*What is needed*: Each line in the records below that has the word "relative" should be copied.

*Available records*:
==================================================
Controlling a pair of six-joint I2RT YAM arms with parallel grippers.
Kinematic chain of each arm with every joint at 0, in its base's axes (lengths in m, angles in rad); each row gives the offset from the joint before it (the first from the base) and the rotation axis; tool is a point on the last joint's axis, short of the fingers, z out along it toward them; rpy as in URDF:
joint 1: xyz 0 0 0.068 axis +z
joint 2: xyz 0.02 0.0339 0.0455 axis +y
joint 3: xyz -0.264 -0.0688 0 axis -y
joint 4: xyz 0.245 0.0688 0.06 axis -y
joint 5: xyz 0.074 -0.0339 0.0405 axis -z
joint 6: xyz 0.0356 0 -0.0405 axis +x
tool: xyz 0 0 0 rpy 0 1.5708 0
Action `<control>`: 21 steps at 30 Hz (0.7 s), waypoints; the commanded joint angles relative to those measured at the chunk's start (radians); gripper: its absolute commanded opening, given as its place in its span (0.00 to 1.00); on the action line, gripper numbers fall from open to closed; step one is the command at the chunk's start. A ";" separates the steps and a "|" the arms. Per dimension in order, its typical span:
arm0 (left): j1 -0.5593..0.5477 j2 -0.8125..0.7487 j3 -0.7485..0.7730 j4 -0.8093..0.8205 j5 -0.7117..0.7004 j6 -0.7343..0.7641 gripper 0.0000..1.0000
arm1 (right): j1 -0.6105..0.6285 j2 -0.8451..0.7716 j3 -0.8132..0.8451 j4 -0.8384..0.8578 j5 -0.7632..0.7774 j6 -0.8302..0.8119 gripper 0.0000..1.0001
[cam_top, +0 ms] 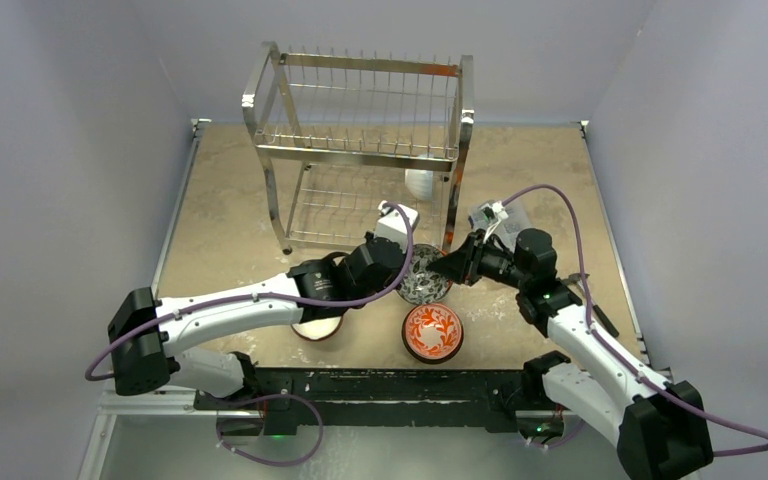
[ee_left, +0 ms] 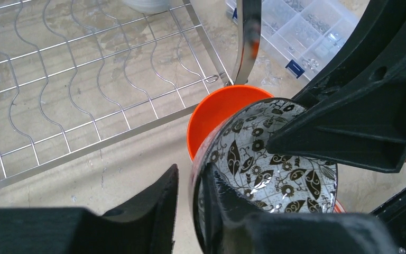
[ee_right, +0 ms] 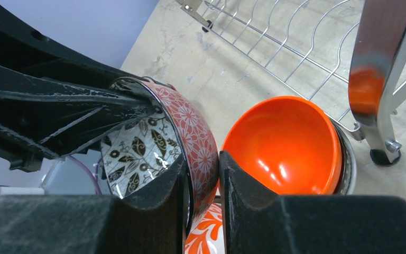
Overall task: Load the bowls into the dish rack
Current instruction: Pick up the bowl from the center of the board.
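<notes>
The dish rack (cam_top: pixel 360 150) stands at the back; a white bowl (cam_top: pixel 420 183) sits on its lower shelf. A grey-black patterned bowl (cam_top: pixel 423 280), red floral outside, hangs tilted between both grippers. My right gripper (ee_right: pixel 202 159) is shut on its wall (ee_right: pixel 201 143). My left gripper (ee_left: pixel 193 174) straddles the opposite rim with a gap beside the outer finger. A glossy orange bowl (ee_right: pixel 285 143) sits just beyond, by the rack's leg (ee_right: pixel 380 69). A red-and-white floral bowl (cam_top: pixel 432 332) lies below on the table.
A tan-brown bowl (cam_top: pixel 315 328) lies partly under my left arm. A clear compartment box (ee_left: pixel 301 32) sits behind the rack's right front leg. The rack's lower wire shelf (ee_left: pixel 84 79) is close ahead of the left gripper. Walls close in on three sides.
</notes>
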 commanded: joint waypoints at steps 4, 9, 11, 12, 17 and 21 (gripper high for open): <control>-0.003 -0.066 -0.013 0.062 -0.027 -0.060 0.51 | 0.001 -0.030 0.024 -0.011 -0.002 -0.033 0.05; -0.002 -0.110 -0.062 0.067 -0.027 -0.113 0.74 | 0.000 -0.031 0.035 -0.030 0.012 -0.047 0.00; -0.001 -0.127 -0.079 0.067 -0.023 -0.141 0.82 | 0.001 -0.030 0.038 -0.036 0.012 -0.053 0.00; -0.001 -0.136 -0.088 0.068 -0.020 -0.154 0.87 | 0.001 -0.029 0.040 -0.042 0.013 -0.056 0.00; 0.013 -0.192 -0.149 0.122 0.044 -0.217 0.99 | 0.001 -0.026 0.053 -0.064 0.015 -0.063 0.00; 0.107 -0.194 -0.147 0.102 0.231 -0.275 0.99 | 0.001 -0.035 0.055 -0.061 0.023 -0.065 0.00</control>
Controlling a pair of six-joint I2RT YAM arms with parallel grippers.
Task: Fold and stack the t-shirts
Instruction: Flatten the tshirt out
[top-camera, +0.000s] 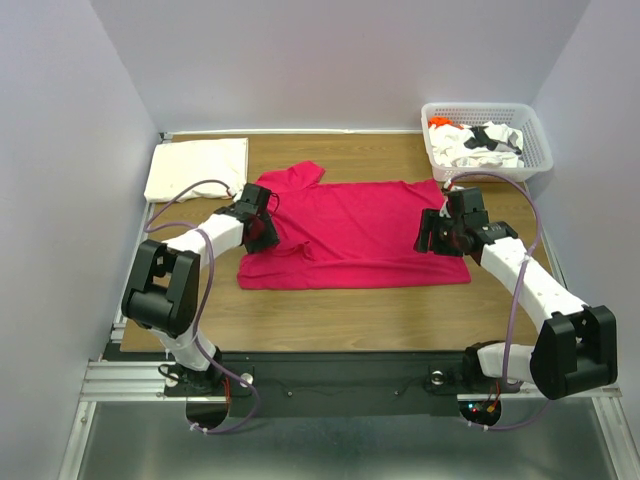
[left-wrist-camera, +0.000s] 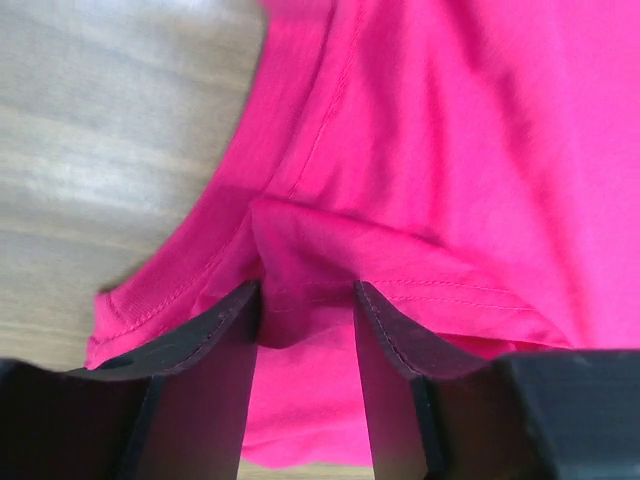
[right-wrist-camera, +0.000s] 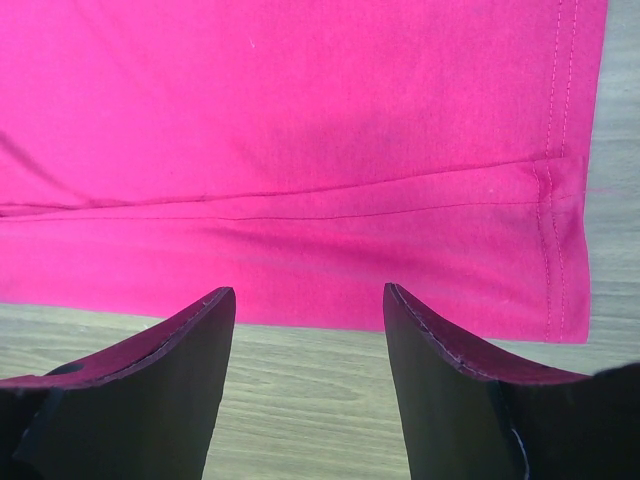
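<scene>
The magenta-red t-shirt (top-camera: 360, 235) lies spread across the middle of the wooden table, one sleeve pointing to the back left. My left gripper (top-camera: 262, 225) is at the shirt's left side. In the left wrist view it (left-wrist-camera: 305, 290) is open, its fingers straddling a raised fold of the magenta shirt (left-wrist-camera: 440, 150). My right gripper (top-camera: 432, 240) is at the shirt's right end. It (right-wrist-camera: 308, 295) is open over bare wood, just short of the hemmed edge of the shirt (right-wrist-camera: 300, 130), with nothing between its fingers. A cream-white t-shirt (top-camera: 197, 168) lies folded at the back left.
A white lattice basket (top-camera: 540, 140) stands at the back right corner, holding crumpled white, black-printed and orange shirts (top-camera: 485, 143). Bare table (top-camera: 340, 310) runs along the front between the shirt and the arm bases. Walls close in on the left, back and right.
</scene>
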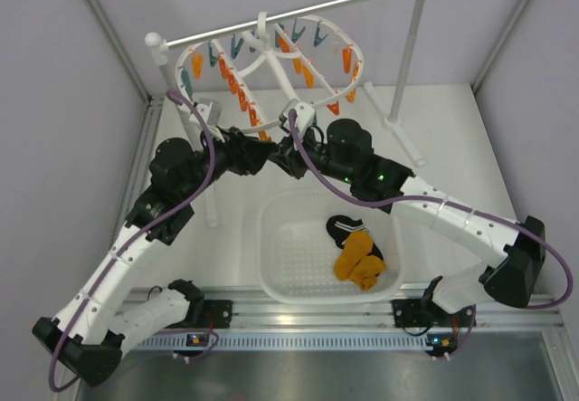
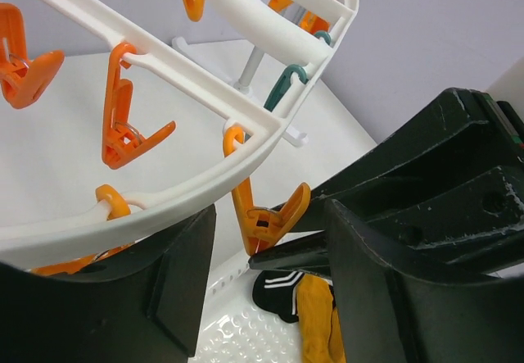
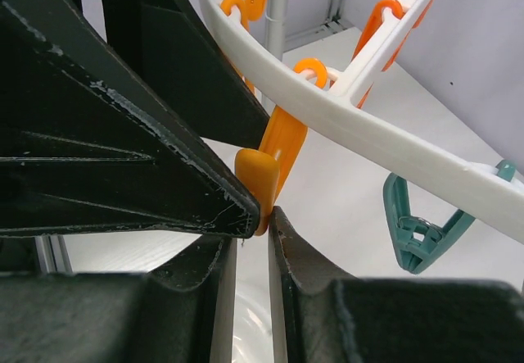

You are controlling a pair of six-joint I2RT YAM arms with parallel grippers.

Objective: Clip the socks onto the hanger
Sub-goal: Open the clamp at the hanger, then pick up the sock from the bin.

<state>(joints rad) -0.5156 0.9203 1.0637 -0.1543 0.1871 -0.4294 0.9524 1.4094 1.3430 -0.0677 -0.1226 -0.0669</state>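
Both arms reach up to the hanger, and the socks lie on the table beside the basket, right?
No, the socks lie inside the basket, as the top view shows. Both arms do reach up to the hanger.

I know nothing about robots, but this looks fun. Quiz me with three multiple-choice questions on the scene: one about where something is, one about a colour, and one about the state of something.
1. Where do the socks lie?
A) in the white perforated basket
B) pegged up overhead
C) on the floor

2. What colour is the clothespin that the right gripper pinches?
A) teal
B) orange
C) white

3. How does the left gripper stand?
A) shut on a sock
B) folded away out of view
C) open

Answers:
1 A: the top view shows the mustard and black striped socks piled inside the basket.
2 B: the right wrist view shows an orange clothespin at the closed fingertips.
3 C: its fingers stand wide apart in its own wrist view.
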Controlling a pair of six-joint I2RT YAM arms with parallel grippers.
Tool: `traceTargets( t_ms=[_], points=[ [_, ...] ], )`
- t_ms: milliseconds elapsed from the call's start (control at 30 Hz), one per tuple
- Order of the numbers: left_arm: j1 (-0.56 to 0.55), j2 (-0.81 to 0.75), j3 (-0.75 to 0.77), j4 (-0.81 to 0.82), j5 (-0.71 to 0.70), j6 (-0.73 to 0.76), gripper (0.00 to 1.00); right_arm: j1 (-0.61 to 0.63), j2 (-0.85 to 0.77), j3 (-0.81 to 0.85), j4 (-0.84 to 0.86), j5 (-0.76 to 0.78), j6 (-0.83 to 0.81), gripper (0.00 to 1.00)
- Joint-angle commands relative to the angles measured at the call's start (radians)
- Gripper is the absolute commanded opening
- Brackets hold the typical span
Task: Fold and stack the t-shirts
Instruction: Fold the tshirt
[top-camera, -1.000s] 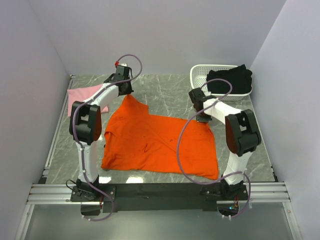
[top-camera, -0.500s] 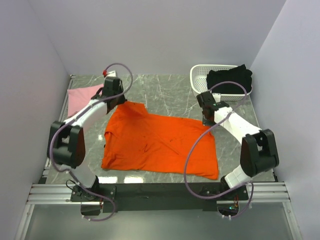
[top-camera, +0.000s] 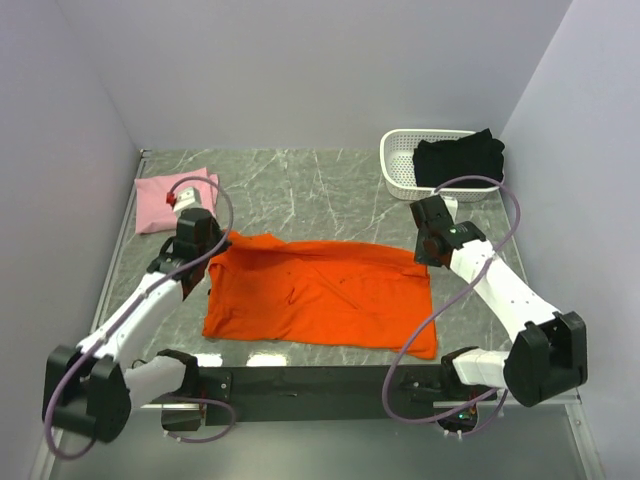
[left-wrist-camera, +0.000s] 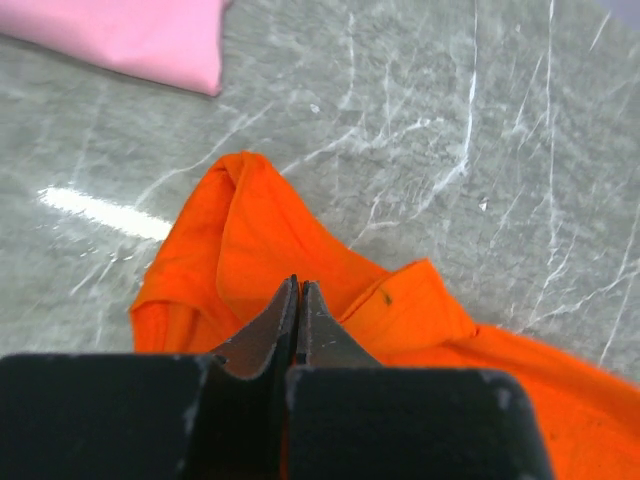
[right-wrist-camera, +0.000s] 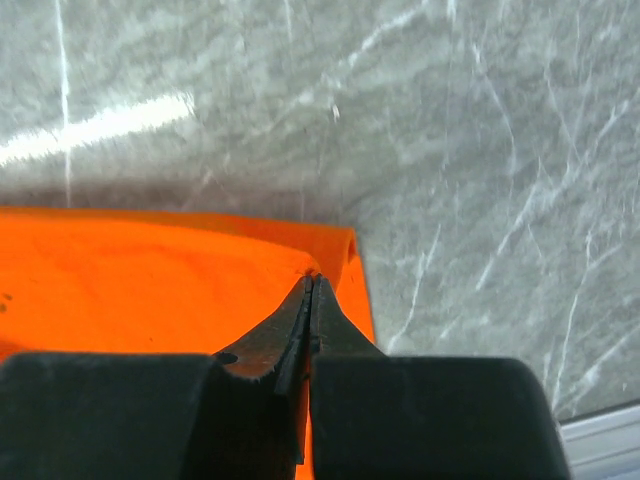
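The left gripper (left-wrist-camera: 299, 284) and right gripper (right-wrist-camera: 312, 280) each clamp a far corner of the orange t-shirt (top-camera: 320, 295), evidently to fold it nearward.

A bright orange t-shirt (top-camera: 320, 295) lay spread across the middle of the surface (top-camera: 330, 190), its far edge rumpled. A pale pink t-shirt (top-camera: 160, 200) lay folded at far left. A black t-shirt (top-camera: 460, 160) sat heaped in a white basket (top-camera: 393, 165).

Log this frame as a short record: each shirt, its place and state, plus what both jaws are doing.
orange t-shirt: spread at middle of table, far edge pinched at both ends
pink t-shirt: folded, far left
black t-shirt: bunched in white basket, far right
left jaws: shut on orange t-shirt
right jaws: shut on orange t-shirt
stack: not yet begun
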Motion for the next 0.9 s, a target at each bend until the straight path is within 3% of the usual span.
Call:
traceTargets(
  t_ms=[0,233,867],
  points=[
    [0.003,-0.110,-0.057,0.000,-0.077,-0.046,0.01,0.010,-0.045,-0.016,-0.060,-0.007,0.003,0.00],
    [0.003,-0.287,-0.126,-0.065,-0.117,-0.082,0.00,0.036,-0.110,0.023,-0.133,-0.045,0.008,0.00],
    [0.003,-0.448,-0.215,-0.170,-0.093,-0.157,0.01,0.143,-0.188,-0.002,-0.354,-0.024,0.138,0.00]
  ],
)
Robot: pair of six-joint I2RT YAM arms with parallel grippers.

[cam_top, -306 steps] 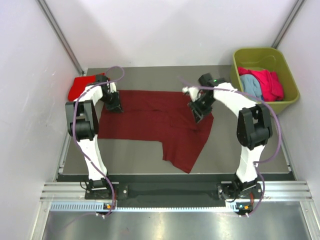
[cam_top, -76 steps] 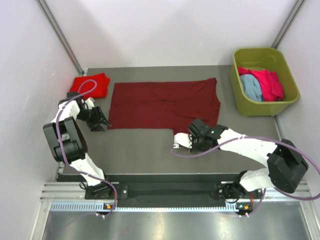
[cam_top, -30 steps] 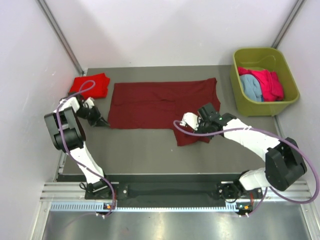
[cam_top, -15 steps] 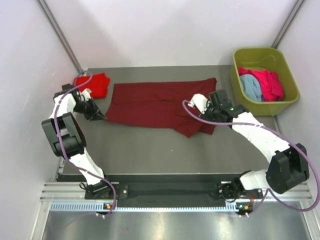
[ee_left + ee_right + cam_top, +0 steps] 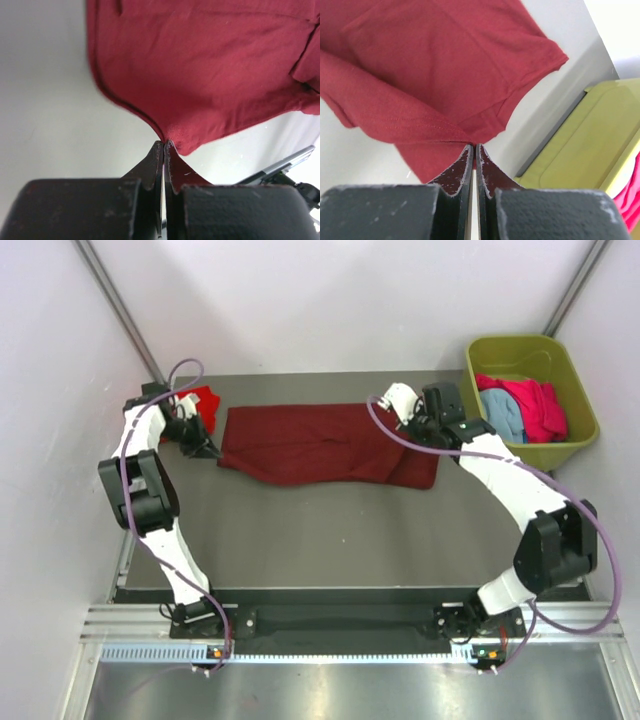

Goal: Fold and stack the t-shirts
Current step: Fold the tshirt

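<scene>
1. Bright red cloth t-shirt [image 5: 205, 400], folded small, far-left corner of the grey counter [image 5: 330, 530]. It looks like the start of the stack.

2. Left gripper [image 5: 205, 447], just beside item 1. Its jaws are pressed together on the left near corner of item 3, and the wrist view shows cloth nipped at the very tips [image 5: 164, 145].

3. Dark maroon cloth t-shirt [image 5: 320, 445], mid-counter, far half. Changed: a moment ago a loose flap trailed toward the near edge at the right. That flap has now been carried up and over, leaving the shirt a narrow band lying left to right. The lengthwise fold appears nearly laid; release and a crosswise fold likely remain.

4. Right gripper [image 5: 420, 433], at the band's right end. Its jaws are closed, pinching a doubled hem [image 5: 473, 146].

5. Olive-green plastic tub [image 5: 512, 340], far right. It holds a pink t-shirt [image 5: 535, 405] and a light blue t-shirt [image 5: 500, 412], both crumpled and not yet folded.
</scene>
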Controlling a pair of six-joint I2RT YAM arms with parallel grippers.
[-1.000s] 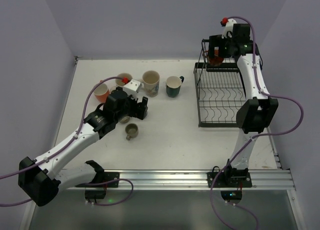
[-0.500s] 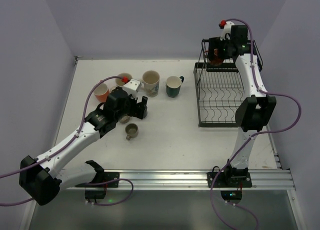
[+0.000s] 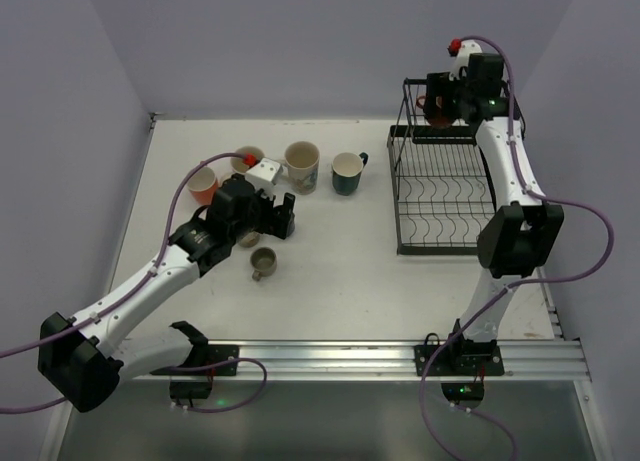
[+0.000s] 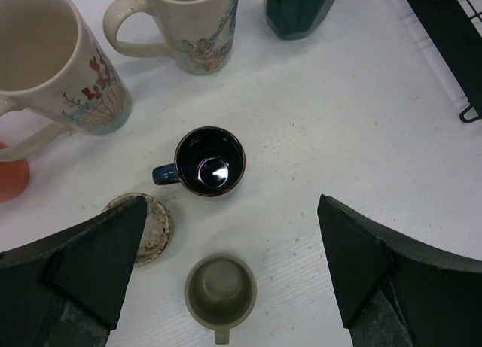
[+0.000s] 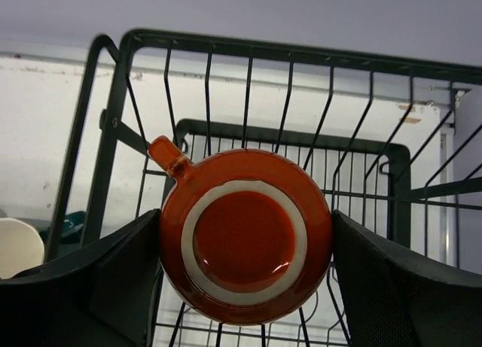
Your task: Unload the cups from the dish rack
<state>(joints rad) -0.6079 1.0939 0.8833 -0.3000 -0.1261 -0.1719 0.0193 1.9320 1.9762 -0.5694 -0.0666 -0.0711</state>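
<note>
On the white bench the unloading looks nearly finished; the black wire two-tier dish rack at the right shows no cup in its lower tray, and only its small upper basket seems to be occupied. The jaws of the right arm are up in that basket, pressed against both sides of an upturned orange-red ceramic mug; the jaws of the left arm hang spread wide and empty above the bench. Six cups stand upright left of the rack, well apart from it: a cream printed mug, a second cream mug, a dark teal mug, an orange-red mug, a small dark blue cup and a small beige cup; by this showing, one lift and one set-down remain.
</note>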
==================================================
*Solution below*:
Action `<control>`: 21 steps at 30 Hz (0.7 s), waypoints; the commanded joint angles relative to those measured at the chunk's start (radians); gripper: its absolute commanded opening, given as its place in its span (0.00 to 1.00); on the action line, gripper numbers fall from open to closed; step one is the command at the chunk's start. A ";" separates the steps and a "|" the arms. Per dimension in order, its typical span:
- Joint-angle commands relative to the angles measured at the call's start (radians)

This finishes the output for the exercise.